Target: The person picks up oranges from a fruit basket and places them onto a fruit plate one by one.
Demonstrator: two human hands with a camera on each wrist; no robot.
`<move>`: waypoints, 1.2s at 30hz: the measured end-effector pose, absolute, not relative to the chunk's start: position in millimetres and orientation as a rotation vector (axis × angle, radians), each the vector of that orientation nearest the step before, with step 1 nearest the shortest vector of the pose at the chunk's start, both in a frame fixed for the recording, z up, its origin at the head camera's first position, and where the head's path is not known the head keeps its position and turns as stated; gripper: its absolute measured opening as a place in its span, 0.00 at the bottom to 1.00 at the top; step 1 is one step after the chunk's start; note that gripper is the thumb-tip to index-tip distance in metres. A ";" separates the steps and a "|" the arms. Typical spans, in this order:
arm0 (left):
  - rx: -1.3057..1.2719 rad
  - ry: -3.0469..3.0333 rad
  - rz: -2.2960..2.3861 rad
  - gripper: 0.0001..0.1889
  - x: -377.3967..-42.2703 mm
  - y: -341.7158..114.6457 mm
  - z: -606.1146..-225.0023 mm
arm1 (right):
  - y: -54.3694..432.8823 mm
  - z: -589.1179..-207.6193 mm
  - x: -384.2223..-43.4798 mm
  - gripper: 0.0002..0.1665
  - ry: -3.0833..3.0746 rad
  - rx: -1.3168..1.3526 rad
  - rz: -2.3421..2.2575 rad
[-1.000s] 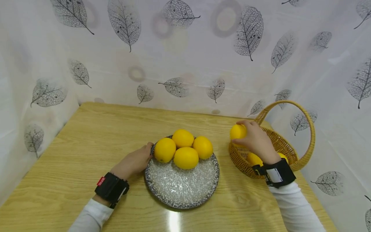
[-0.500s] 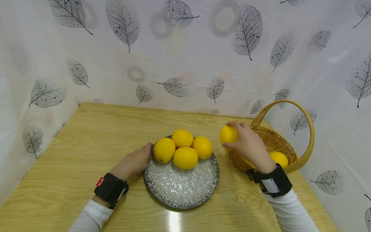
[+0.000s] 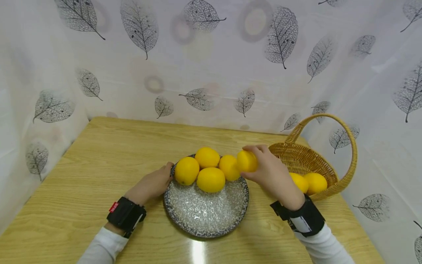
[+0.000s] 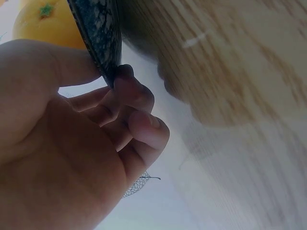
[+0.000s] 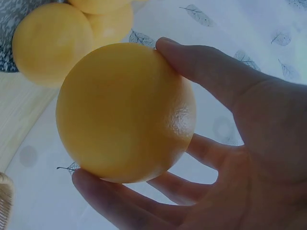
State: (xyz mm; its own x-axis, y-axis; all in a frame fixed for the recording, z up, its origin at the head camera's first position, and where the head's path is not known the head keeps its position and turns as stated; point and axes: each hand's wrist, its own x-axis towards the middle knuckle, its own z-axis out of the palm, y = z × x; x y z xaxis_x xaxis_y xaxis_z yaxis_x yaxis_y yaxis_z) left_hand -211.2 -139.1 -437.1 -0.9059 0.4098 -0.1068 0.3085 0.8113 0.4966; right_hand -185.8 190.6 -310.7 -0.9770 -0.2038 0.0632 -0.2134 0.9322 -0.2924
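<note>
The right grip (image 3: pixel 270 174), thumb and fingers curled round one yellow fruit (image 3: pixel 246 161), has carried it from the basket (image 3: pixel 298 156) to near the four others (image 3: pixel 211 180) on the plate (image 3: pixel 206 216), which the left grip (image 3: pixel 156 184) pinches, so this carry looks nearly done.

Table (image 3: pixel 128 146): I see yellowish wood grain, widest toward 8 o'clock.
Glare (image 3: pixel 198 252): white streak at 6 o'clock on my head view.
Sheet (image 3: pixel 217 60): pale, hanging from 9 over 12 to 4.
Leaf print (image 3: pixel 281 36): large, dark-veined, around 1 o'clock.
</note>
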 end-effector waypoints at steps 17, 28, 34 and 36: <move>0.539 2.775 0.704 0.22 -212.9 -142.7 -439.0 | 143.6 -321.9 -155.6 0.45 -2.995 0.503 0.452; 0.551 2.770 0.723 0.20 -210.7 -140.4 -435.7 | 115.9 -331.8 -147.6 0.44 -2.978 0.593 0.459; 0.578 2.780 0.728 0.19 -211.5 -140.6 -436.4 | 103.8 -337.1 -145.3 0.44 -2.957 0.644 0.497; 0.577 2.780 0.732 0.19 -211.5 -140.9 -437.1 | 100.1 -339.5 -144.4 0.44 -2.941 0.677 0.509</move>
State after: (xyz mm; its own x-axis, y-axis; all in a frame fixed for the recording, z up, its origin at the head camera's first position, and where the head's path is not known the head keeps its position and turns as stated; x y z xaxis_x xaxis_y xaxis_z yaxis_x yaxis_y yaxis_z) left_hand -211.5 -140.9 -437.1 -0.9013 0.4213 -0.1004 0.3173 0.8001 0.5091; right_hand -144.4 100.1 -339.5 -0.8991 -0.4109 0.1511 -0.4377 0.8472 -0.3011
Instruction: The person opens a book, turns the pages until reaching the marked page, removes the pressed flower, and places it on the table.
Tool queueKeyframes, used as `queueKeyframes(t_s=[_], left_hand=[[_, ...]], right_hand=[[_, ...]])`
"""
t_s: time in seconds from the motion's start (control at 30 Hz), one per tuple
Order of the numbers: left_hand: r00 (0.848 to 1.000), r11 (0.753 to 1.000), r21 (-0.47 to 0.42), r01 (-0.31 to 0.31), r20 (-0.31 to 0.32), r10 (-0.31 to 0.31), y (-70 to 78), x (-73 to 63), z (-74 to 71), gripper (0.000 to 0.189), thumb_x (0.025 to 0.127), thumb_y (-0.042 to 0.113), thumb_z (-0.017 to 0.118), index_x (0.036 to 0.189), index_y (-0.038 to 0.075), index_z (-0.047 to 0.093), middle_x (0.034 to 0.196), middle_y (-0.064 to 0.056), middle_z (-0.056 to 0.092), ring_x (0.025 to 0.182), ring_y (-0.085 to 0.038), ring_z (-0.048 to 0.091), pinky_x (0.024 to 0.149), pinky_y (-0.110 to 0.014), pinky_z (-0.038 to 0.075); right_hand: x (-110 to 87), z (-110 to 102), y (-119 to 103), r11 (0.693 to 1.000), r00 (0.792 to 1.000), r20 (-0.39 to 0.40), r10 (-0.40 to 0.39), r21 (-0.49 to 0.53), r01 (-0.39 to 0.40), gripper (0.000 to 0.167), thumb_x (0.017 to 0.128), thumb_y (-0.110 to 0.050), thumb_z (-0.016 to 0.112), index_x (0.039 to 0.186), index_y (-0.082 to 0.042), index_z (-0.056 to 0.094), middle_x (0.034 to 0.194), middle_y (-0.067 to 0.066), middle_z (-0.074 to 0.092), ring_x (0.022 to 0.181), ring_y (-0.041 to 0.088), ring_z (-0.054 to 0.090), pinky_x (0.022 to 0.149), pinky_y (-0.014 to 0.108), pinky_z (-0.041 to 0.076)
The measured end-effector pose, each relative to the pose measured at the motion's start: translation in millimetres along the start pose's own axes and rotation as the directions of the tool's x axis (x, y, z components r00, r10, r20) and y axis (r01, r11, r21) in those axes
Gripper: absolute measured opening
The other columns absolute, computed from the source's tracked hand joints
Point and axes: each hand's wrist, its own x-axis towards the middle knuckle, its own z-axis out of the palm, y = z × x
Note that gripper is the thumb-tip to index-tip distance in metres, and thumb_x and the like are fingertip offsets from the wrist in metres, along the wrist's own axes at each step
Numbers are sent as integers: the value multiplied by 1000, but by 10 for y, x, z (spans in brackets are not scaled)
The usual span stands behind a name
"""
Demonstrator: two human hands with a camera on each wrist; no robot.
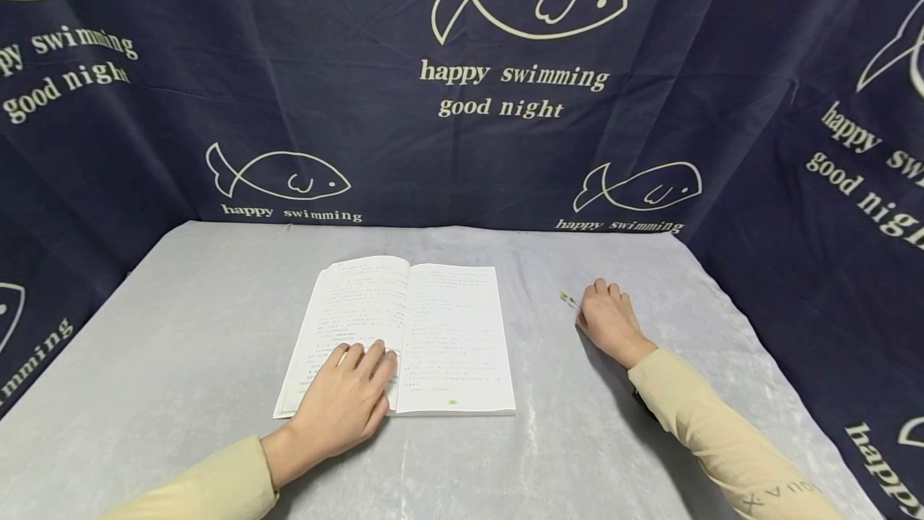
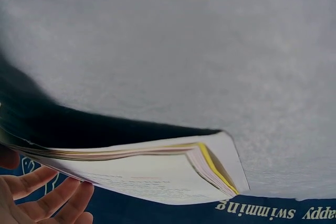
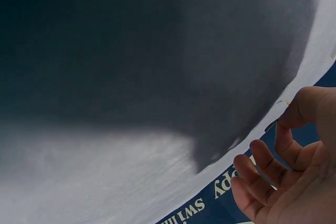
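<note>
An open book (image 1: 451, 335) with printed white pages lies on the grey cloth. My left hand (image 1: 342, 400) rests on the lower part of its left page, close to the spine, with fingers extended. In the left wrist view, the layered page edges of the book (image 2: 142, 171) show beside the fingers (image 2: 68, 203). Right of the book, my right hand (image 1: 609, 319) pinches a thin, small object (image 1: 569, 300) with a yellowish end, between thumb and index finger. Most of that object is hidden by the hand; its kind is unclear. The other right fingers curl loosely in the right wrist view.
Grey cloth (image 1: 462, 464) covers the table. Dark blue curtains (image 1: 361, 62) with fish drawings and lettering stand behind it and along both sides. A dark band shows under the right sleeve (image 1: 715, 432).
</note>
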Motion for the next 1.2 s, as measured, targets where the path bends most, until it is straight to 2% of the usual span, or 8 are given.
queueKeyframes(t_s=[0.7, 0.97, 1.2], left_hand=[[1000, 1000, 20, -2, 5, 2, -6, 1, -12, 42, 79, 29, 36, 108, 7, 56, 104, -11, 56, 85, -28, 53, 79, -41, 41], [1000, 1000, 16, 0, 1, 0, -6, 2, -4, 42, 78, 29, 37, 108, 7, 55, 104, -11, 56, 85, -28, 53, 79, -41, 41], [1000, 1000, 19, -8, 7, 8, -17, -1, -6, 42, 81, 29, 33, 110, 7, 56, 105, -10, 56, 85, -27, 53, 78, -40, 42]], right_hand=[[-25, 34, -8, 1000, 1000, -24, -8, 9, 8, 20, 76, -12, 66, 76, 1, 51, 78, 14, 46, 73, 30, 43, 61, 40, 35], [-28, 35, -4, 999, 999, -34, -8, 31, 9, 15, 75, -8, 59, 70, -4, 46, 76, 12, 43, 71, 29, 39, 60, 38, 32], [-26, 36, -7, 998, 999, -52, -13, 57, 16, 11, 76, -9, 56, 72, -4, 47, 76, 12, 45, 70, 29, 40, 59, 39, 32]])
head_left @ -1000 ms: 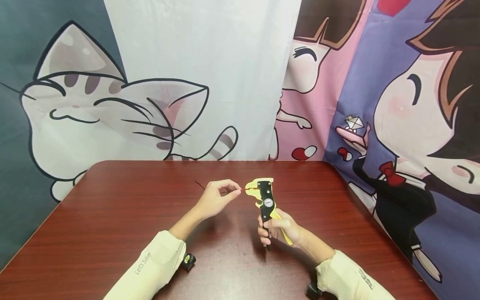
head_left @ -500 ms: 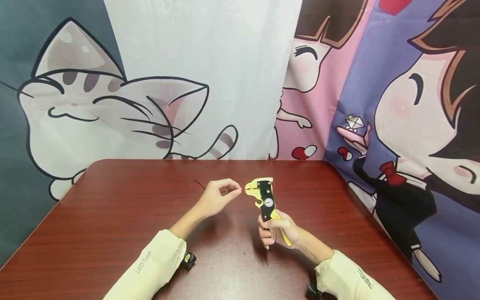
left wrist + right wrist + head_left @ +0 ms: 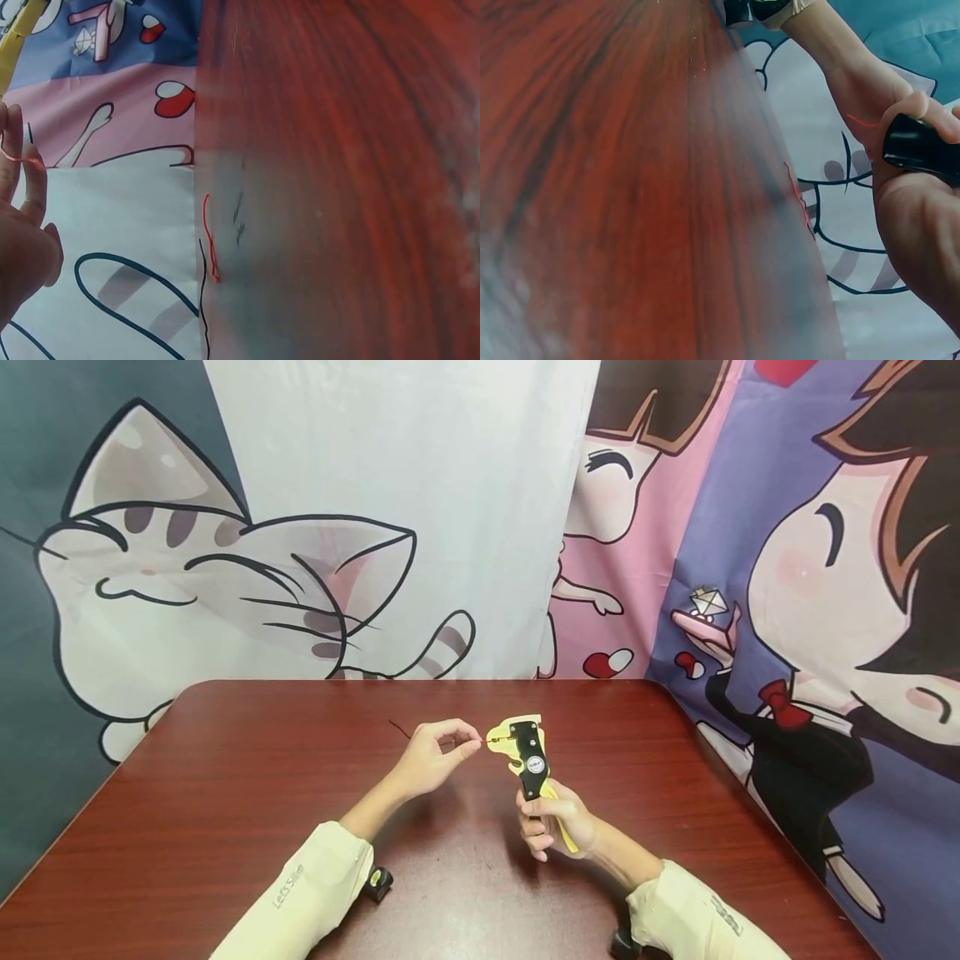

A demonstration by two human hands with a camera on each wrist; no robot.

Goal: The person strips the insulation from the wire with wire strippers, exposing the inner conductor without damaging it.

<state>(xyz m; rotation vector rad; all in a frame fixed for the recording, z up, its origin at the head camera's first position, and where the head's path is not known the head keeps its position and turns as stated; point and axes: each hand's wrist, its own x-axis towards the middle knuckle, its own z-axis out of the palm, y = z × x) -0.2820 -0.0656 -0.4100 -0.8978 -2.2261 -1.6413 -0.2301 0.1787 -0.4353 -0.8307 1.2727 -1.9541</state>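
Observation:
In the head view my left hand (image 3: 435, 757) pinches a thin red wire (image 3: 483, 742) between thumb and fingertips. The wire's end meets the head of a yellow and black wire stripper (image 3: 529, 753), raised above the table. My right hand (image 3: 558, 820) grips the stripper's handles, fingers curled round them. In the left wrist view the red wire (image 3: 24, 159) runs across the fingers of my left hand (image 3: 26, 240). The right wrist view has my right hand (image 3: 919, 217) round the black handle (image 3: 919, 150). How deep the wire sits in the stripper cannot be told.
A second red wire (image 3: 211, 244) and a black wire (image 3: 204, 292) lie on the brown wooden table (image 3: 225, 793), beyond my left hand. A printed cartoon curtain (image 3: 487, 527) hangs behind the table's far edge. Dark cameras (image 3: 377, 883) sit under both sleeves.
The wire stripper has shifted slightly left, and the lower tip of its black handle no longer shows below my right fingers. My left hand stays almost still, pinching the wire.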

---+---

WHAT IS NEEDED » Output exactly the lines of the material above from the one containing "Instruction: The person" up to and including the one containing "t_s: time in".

YOUR RESPONSE »
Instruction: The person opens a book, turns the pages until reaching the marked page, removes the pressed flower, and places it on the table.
Tool queueKeyframes, used as `queueKeyframes(t_s=[_], left_hand=[[_, ...]], right_hand=[[_, ...]])`
"""
t_s: time in seconds from the motion's start (control at 30 Hz), one per tuple

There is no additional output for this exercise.